*What to do:*
Your task is to transcribe the data exactly while omitting each picture.
---------- Raw data ----------
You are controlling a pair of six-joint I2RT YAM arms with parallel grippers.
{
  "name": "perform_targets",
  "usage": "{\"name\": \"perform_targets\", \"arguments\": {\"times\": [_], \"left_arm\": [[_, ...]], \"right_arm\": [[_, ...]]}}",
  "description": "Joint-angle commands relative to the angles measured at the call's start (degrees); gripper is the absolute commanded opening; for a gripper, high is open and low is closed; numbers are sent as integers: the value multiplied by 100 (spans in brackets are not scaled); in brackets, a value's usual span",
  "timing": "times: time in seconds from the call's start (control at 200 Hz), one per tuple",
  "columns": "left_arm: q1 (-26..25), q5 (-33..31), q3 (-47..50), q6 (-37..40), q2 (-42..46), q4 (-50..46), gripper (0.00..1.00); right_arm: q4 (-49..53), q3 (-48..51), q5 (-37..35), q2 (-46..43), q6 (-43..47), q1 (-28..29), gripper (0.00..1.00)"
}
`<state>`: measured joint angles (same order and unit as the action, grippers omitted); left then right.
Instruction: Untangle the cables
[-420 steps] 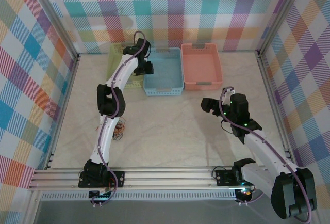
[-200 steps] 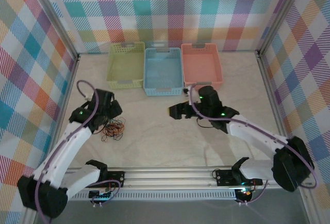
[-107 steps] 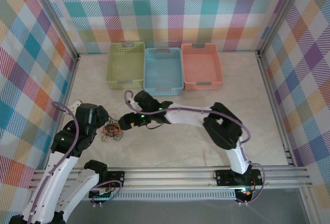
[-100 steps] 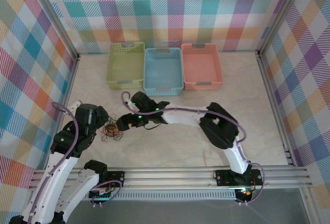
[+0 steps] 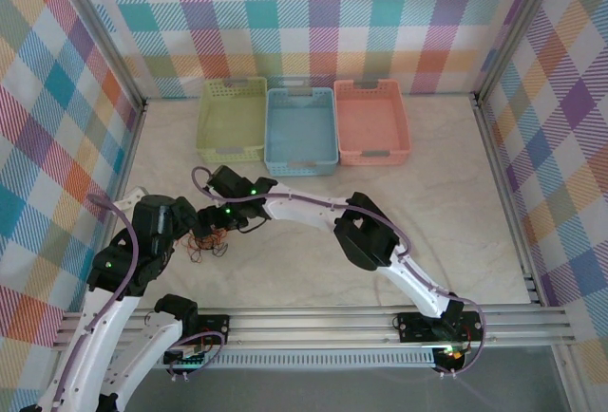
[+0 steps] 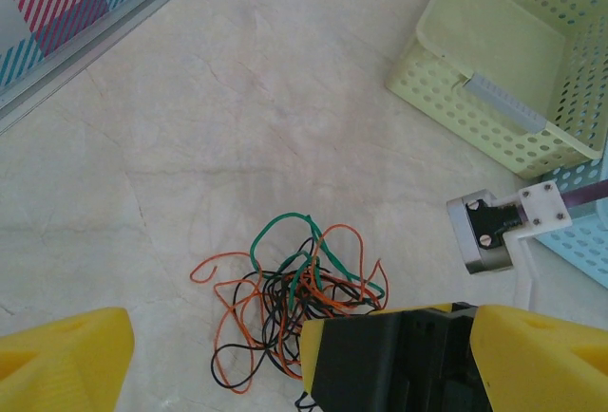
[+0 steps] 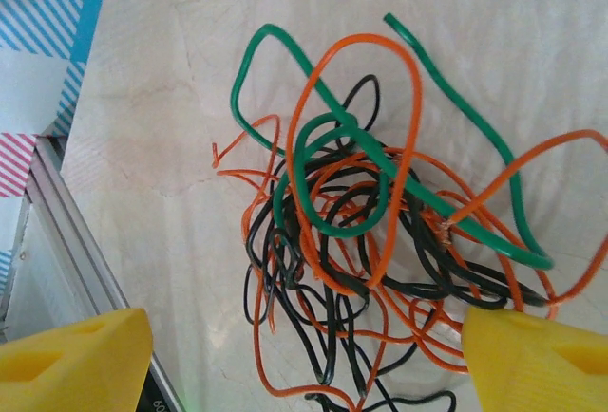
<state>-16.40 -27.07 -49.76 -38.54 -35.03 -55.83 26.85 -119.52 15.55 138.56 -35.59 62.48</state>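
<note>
**Though knotted at the core, light and limp enough to tease apart by the outer loops**

Lying flat on the tabletop (image 6: pixel 190 99) at the near left, well short of the lime basket (image 6: pixel 513 61): the cables (image 7: pixel 370 213), one loose snarl of orange, black and green strands. Beside the snarl, spread wide and gripping nothing, the left tool (image 6: pixel 285 374). Directly above it, likewise spread wide and empty, the right tool (image 7: pixel 306 365).

Judged very light, thin and floppy, with no stiffness to push against. Likely to drag the whole heap along under a single tug. Probably smooth-sheathed, so apt to slip from a shallow pinch. Best taken at a loop standing clear of the core: the green arc at the upper left in the right wrist view, or the tall orange loop crossing it. Pin the heap with one tool and draw with the other.

No single long axis to the heap: roughly round, a shade wider than deep in the left wrist view. On top, a green strand running from upper left to lower right in the right wrist view, with one free end pointing toward the top edge. At the left side, an orange free end pointing outward.
</note>
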Motion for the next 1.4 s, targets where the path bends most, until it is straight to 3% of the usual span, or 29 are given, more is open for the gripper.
{"name": "perform_targets", "arguments": {"times": [0.0,0.26,0.65,0.865,0.975,1.2,1.395], "left_arm": [[58,0,-14,33,60,-62,92],[80,95,426,-395,-583,245,92],[1038,1997,677,-367,-2913,957,96],[1156,2281,664,-248,-3783,1184,98],[1155,2688,635,-113,-4229,1344,97],[1047,3116,519,37,-4857,1572,87],[185,2955,28,-118,-5263,1585,74]], "right_arm": [[629,-282,-148,157,-52,-8,85],[707,163,-529,-259,114,-12,85],[-439,3804,-1092,-2981,251,-444,85],[-1156,5285,-986,-4453,479,-890,86],[-1559,5845,-747,-5076,627,-1100,86],[-1651,6482,-1104,-6046,1068,-1261,88],[-1935,7039,-1247,-6749,1143,-1556,88]]}}
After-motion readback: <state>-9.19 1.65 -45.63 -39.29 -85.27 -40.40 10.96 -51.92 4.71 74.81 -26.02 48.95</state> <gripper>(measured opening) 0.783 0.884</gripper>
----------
*Output of the task:*
You are controlling a pair of six-joint I2RT YAM arms with parallel grippers.
{
  "name": "perform_targets",
  "usage": "{\"name\": \"perform_targets\", \"arguments\": {\"times\": [_], \"left_arm\": [[_, ...]], \"right_arm\": [[_, ...]]}}",
  "description": "Joint-angle commands relative to the angles measured at the call's start (degrees); gripper is the absolute commanded opening; for a gripper, high is open and low is closed; numbers are sent as integers: the value multiplied by 100 (spans in brackets are not scaled); in brackets, a value's usual span",
  "timing": "times: time in seconds from the call's start (control at 200 Hz), one per tuple",
  "columns": "left_arm: q1 (-26..25), q5 (-33..31), q3 (-47..50), q6 (-37..40), q2 (-42..46), q4 (-50..46), gripper (0.00..1.00); right_arm: q4 (-49..53), q3 (-48..51), q5 (-37..35), q2 (-46..43), q6 (-43..47), q1 (-28..29), gripper (0.00..1.00)"
}
`<state>`: measured joint angles (same order and unit as the action, grippers omitted); left then right.
Instruction: Untangle the cables
[-420 steps] 
[-200 steps] 
[-107 steps] 
[-100 steps] 
[+0 steps] 
[+0 steps] 
[+0 steps] 
<state>-16.40 -27.07 -49.76 -38.54 -35.03 -55.83 26.85 -119.52 15.55 138.56 -35.59 62.48</state>
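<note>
**Though knotted at the core, light and limp enough to tease apart by the outer loops**

Lying flat on the tabletop (image 6: pixel 190 99) at the near left, well short of the lime basket (image 6: pixel 513 61): the cables (image 7: pixel 370 213), one loose snarl of orange, black and green strands. Beside the snarl, spread wide and gripping nothing, the left tool (image 6: pixel 285 374). Directly above it, likewise spread wide and empty, the right tool (image 7: pixel 306 365).

Judged very light, thin and floppy, with no stiffness to push against. Likely to drag the whole heap along under a single tug. Probably smooth-sheathed, so apt to slip from a shallow pinch. Best taken at a loop standing clear of the core: the green arc at the upper left in the right wrist view, or the tall orange loop crossing it. Pin the heap with one tool and draw with the other.

No single long axis to the heap: roughly round, a shade wider than deep in the left wrist view. On top, a green strand running from upper left to lower right in the right wrist view, with one free end pointing toward the top edge. At the left side, an orange free end pointing outward.
</note>
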Motion for the next 1.4 s, targets where the path bends most, until it is straight to 3% of the usual span, or 29 are given, more is open for the gripper.
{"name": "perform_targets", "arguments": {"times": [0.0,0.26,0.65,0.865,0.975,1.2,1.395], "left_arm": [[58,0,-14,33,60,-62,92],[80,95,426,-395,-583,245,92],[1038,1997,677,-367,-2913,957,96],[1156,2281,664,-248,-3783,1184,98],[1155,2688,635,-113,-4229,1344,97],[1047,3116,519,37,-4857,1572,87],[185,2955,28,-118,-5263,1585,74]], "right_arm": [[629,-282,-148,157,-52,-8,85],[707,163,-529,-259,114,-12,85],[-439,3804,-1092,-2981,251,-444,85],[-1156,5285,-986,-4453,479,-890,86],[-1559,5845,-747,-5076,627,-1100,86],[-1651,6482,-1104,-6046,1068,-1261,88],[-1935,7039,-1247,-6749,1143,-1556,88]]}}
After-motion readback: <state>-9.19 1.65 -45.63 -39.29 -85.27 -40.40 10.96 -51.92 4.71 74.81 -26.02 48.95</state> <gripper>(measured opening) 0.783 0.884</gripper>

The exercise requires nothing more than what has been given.